ASSIGNMENT: Lines from the listing below that contain the string "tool" are to be reported.

SOURCE DATA:
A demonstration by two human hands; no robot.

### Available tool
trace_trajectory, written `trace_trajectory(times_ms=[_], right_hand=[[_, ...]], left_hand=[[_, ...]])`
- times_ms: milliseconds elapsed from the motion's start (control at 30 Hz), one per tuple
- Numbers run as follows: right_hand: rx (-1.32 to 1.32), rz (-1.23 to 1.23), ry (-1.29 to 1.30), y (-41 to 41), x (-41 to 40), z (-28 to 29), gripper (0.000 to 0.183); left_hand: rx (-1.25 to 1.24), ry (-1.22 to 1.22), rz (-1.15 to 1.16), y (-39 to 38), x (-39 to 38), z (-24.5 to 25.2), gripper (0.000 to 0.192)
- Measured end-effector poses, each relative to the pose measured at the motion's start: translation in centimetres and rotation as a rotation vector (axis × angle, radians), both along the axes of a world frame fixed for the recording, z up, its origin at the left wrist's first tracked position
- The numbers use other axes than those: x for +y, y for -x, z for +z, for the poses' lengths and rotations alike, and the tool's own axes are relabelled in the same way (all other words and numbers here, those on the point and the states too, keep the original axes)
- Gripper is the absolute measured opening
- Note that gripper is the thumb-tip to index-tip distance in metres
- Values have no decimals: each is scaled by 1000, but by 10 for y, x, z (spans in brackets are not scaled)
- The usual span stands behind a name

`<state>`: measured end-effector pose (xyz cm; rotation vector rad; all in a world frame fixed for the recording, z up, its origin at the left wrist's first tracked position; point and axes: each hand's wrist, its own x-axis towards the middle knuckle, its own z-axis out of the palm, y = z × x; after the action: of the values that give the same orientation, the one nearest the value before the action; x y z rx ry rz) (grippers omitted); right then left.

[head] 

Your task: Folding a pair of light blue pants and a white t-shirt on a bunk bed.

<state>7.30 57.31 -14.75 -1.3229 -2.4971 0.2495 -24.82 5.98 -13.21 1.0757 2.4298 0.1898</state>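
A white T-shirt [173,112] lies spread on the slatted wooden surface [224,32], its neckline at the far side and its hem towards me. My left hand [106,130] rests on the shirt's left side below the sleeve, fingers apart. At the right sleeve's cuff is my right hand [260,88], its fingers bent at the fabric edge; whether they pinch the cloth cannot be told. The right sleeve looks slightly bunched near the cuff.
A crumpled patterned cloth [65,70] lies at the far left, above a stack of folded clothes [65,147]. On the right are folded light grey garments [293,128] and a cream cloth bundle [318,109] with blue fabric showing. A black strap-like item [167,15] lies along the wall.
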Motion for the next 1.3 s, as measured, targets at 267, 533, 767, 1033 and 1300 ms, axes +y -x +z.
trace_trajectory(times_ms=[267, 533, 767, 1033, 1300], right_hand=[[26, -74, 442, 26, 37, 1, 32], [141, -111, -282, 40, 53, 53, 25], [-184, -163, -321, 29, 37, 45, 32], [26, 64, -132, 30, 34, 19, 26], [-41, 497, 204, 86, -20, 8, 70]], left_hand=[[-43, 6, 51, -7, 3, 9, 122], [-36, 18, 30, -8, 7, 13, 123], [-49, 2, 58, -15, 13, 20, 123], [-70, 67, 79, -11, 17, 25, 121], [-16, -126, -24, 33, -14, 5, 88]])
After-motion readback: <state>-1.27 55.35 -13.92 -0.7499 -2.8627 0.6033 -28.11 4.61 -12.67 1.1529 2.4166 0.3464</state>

RESPONSE BELOW:
### Available tool
- The numbers use other axes than those: x for +y, y for -x, z for +z, for the poses' lengths and rotations alike, and the tool's own axes are relabelled in the same way (all other words and numbers here, those on the point and the states too, keep the original axes)

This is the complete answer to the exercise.